[Start of Attachment]
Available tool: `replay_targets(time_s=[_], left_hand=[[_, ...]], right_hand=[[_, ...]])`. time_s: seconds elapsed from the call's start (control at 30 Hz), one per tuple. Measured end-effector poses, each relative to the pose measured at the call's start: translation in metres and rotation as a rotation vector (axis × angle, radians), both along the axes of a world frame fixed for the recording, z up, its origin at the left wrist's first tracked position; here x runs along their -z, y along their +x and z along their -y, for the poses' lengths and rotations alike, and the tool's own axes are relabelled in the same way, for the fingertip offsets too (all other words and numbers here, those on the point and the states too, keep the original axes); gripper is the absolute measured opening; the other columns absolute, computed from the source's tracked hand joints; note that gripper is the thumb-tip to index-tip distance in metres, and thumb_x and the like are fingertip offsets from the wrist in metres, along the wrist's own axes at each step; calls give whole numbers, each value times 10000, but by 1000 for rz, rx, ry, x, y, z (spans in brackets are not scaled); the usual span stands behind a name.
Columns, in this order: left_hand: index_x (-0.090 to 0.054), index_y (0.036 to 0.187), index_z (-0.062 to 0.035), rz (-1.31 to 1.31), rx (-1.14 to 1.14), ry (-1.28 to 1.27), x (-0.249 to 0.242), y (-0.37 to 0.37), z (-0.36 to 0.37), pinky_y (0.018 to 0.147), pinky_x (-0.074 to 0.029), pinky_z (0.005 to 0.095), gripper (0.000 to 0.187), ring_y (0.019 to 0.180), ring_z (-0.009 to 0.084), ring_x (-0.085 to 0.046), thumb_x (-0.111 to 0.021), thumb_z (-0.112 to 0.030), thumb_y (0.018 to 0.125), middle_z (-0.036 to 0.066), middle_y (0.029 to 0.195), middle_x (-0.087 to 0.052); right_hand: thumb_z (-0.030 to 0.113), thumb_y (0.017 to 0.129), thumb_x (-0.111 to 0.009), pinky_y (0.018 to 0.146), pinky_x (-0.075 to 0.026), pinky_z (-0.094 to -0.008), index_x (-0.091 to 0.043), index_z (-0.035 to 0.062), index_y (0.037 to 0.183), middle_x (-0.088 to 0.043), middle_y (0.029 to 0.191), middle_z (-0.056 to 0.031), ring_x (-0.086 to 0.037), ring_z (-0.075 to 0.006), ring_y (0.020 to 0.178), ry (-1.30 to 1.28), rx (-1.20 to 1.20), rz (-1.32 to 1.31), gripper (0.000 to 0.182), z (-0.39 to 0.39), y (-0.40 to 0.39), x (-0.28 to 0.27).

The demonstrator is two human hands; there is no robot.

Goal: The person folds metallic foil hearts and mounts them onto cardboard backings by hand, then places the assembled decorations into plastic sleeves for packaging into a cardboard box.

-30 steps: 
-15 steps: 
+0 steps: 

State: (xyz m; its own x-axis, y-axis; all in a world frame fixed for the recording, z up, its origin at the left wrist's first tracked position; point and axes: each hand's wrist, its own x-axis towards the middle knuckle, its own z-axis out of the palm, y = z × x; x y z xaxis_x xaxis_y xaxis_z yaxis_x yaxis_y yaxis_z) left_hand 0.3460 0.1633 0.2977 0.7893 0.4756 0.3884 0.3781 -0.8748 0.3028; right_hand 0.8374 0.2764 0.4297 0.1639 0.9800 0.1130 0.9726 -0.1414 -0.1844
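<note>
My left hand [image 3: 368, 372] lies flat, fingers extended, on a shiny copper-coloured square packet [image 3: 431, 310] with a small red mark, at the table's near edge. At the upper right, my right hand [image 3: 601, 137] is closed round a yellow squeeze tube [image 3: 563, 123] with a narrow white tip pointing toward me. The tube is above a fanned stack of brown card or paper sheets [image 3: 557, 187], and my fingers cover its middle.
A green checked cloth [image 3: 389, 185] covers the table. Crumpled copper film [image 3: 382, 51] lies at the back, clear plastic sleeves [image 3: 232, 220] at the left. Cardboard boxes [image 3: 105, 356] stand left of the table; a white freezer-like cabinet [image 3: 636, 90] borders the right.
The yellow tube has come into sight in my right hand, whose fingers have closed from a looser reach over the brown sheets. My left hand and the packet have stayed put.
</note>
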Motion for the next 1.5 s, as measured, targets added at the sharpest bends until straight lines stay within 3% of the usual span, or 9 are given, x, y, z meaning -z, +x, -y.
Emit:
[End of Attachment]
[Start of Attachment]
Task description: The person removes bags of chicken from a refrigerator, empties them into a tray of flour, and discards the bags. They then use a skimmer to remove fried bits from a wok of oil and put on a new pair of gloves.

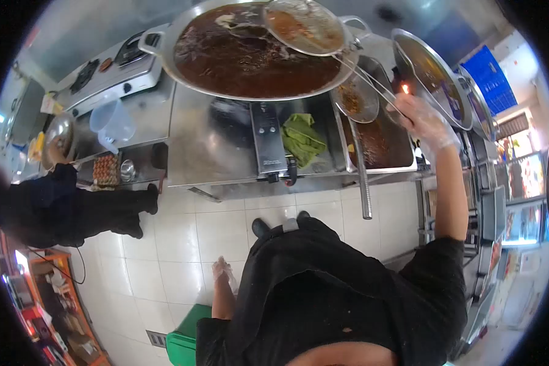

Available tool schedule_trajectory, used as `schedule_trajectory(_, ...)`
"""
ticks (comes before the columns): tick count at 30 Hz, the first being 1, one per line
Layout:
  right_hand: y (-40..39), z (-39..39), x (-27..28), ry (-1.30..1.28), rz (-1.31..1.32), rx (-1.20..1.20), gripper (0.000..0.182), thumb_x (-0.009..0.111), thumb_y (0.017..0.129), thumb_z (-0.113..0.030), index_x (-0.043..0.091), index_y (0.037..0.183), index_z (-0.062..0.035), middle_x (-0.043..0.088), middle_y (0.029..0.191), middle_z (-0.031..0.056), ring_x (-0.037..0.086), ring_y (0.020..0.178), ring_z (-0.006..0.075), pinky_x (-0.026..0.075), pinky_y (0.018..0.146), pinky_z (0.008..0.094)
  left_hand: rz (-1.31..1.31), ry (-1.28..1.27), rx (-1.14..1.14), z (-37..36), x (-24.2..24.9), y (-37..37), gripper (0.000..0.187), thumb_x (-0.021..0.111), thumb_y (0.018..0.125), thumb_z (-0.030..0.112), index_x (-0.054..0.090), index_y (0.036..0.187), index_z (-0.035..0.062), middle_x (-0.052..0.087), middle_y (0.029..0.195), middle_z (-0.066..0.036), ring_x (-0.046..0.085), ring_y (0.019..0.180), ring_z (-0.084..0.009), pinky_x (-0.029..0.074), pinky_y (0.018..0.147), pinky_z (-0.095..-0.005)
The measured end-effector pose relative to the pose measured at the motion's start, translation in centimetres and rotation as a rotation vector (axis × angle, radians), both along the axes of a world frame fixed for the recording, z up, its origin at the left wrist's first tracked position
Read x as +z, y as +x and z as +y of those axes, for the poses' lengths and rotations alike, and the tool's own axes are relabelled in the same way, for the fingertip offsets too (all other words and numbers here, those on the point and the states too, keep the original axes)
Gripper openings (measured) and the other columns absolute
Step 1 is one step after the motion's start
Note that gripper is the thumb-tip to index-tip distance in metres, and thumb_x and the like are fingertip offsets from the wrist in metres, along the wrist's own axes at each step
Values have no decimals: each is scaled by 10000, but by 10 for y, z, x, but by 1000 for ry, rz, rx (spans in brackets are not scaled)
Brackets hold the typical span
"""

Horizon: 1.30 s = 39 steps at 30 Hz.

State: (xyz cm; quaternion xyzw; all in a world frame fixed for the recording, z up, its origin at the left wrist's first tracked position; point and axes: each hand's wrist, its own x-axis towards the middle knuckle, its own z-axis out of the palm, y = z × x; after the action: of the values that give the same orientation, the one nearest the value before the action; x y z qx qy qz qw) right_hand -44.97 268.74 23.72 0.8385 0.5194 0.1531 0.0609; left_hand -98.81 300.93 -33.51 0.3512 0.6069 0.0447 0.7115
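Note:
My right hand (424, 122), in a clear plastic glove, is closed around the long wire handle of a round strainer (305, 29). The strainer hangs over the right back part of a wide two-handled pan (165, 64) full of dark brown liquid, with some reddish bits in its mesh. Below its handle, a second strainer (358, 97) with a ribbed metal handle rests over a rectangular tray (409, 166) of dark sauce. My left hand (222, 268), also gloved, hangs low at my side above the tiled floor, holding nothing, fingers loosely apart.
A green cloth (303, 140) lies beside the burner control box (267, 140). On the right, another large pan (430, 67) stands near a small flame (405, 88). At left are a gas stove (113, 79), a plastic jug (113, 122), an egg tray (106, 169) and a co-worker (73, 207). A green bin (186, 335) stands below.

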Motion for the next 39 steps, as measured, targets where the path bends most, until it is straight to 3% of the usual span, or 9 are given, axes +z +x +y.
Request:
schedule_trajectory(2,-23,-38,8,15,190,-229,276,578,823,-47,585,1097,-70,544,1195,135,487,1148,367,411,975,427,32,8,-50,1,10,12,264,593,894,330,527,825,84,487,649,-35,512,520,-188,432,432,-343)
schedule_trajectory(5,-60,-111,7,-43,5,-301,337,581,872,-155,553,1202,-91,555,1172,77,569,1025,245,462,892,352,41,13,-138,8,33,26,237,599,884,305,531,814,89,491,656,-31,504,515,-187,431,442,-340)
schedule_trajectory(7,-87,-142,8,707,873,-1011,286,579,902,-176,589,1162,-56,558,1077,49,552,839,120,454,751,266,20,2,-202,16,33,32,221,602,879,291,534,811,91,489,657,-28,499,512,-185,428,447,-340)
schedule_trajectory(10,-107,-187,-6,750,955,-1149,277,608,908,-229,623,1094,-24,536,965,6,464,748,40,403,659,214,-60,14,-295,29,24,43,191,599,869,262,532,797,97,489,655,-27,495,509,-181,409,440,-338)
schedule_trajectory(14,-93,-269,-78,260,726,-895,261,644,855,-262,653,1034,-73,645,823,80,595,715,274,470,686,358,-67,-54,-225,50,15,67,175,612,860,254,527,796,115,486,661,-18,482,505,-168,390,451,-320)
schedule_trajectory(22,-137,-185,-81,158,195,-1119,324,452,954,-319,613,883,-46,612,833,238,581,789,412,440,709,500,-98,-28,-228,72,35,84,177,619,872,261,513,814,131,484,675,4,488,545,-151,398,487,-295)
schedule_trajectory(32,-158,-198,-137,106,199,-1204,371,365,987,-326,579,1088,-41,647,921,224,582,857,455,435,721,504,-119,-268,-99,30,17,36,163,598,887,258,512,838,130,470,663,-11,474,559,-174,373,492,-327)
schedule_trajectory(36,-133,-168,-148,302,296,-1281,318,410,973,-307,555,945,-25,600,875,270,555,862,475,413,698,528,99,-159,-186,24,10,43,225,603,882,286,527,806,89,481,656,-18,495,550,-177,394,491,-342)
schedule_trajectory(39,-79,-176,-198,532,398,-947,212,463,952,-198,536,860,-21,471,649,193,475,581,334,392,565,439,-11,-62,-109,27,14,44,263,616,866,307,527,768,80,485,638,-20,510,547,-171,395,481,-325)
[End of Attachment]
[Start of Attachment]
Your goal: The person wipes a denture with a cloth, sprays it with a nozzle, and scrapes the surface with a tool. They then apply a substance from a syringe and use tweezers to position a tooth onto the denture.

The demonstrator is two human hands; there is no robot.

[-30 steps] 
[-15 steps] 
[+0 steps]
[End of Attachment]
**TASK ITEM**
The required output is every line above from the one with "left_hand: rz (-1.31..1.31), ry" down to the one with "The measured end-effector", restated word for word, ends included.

**ANSWER BELOW**
  left_hand: rz (-1.31..1.31), ry (-1.28..1.27), rx (-1.14..1.14), z (-37..36), x (-24.2..24.9), y (-37..37), gripper (0.000..0.187), thumb_x (-0.021..0.111), thumb_y (0.018..0.125), thumb_z (-0.030..0.112), index_x (-0.054..0.090), index_y (0.036..0.187), index_z (-0.035..0.062), middle_x (-0.052..0.087), middle_y (0.029..0.195), middle_z (-0.066..0.036), ring_x (-0.046..0.085), ring_y (0.019..0.180), ring_z (-0.084..0.009), pinky_x (-0.029..0.074), pinky_y (0.018..0.147), pinky_z (-0.095..-0.005)
The measured end-effector pose relative to the pose measured at the motion's start, translation in centimetres and rotation as a rotation vector (axis × angle, radians), both along the axes of a world frame fixed for the recording, z up, its origin at the left wrist's first tracked position

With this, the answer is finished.